Sure - I still maintain that, "nobody knows really, they weren't there." And I damn sure think that there are plenty of informational holes to be filled. But, but, but - the further they go - the more knowledge they accumulate - "as time goes on," (Hey did Albert Einstien himself coin that phrase?) - a logical, scientific, mathmatical, chemical, answer, illuminating man as to the creation of the Universe and Life on Earth.........
At the very least, at the very least Todd - factually/logically - moves human perception and belief - further and further away from any biblical or religious beliefs on the same subject.
So, with that said - please.....
Read away -
Scientists See First Evidence Of How Planets Are Formed
Astronomers have seen the first direct evidence of the birth of a planet in the form of snowballing dust grains, helping to confirm the theoretical scenario for how Earth and the other planets formed around the infant sun.
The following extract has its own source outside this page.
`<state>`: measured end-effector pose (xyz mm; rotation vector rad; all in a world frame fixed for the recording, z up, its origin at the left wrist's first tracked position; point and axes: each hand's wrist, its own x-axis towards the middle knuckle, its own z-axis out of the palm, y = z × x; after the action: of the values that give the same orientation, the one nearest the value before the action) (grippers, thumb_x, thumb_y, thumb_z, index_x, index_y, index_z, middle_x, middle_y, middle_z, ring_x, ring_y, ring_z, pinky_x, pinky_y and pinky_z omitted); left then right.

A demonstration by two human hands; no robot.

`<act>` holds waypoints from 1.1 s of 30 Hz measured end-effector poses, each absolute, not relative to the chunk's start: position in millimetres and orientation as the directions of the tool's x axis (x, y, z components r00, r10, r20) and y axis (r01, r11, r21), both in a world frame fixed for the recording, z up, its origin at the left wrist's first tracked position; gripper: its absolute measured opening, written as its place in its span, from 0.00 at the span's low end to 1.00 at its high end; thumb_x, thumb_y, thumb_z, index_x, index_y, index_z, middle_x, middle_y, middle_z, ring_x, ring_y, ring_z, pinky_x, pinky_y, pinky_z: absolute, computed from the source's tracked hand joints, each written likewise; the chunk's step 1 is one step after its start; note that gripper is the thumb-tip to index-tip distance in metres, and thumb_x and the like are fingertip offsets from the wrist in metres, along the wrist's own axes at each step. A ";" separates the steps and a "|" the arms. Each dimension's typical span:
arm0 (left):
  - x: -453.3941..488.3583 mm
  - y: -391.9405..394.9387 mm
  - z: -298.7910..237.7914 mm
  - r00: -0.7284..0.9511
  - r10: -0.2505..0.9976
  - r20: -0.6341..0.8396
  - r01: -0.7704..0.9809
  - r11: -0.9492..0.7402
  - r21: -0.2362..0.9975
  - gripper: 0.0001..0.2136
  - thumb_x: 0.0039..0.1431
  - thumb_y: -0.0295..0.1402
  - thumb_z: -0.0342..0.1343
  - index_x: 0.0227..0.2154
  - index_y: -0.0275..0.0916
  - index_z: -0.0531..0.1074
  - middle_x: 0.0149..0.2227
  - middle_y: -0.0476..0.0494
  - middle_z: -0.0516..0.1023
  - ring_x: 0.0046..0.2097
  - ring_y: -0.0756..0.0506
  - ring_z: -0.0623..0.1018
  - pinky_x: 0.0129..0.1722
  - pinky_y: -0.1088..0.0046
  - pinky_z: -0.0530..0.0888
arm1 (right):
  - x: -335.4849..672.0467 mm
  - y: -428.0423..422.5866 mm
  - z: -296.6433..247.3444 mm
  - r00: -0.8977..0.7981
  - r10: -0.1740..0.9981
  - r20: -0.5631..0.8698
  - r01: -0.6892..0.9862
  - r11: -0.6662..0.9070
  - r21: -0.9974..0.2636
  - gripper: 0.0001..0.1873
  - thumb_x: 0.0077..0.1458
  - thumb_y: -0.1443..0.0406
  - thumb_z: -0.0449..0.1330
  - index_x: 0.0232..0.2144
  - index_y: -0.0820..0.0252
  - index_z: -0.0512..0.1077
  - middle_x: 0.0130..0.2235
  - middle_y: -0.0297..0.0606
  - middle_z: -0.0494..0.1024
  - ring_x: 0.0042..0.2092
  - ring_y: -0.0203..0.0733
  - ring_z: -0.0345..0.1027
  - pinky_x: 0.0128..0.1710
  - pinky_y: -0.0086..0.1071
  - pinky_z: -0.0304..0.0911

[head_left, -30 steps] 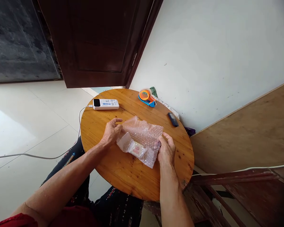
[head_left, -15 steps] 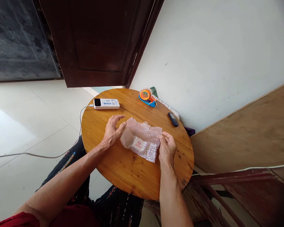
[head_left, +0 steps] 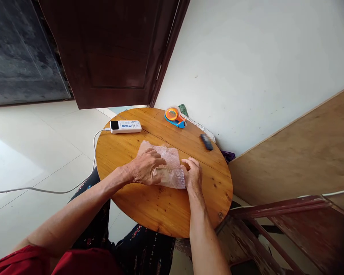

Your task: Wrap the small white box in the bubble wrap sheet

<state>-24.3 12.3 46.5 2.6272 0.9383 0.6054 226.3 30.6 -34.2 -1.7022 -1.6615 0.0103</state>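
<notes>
A sheet of pinkish clear bubble wrap (head_left: pixel 169 154) lies on the round wooden table (head_left: pixel 157 210). Its near part is folded over a small pale packet (head_left: pixel 166 176), seen only dimly beneath the layer. My left hand (head_left: pixel 146 167) rests over the wrap's left side, fingers bent and thumb pressed down on the folded edge. At the right end of the wrap is my right hand (head_left: pixel 193 175). Its fingers are apart, with the thumb side close against the wrap's edge; whether it touches is hard to make out.
A white device (head_left: pixel 126 126) with a dark screen sits at the back left, its white cable (head_left: pixel 94 152) running off the table. An orange and blue tape dispenser (head_left: pixel 175 116) stands by the wall. A dark blurred object (head_left: pixel 206 142) and a printed white strip (head_left: pixel 200 128) lie at the right rear.
My left hand has come down onto the wrap and moved right. The wrap's near part is flatter and folded over the packet. My right hand's fingers have spread from the wrap's corner.
</notes>
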 end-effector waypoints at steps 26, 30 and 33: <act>-40.5 -81.7 45.4 0.799 0.593 0.097 0.467 -0.714 0.521 0.04 0.58 0.28 0.54 0.30 0.39 0.73 0.30 0.47 0.76 0.32 0.47 0.75 0.32 0.70 0.71 | 221.1 14.0 -9.0 0.231 0.919 0.319 0.909 -0.088 -0.407 0.07 0.45 0.62 0.59 0.19 0.55 0.70 0.37 0.41 0.77 0.42 0.51 0.69 0.46 0.45 0.60; -34.9 -54.4 39.8 0.457 0.855 0.244 0.680 -0.513 0.524 0.13 0.61 0.28 0.49 0.46 0.38 0.72 0.44 0.39 0.77 0.46 0.41 0.77 0.45 0.63 0.74 | 213.9 13.3 -2.4 0.180 0.878 0.443 0.894 0.043 -0.446 0.05 0.46 0.64 0.59 0.29 0.55 0.74 0.44 0.42 0.78 0.48 0.52 0.68 0.51 0.47 0.60; -28.7 -36.2 21.3 0.471 0.854 0.223 0.718 -0.518 0.466 0.33 0.51 0.37 0.61 0.60 0.33 0.60 0.57 0.30 0.71 0.59 0.33 0.69 0.59 0.52 0.67 | 207.8 11.2 7.2 0.051 0.845 0.532 0.813 0.275 -0.514 0.06 0.50 0.64 0.57 0.31 0.55 0.74 0.44 0.42 0.79 0.50 0.51 0.70 0.55 0.47 0.59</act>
<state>-28.7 -36.2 21.3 2.4152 1.3339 0.6249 207.8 11.2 7.2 -1.5199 -1.7384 0.0502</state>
Related observations suggest that the process of planet formation is so hazardous that planets may be rarer than many researchers had thought.
The findings, announced yesterday by a team using the Hubble Space Telescope, portray a life-and-death struggle for survival by baby planets forming in a giant cloud of gas and dust in the vast Orion Nebula, 1,500 light-years from Earth.
If the planetary seedlings don't grow rapidly enough, the researchers said, they get "blowtorched" to oblivion by a relentless blast of radiation from the nebula's largest star, Theta 1 Orionis C, which is visible through a small telescope in a formation known as the Trapezium cluster.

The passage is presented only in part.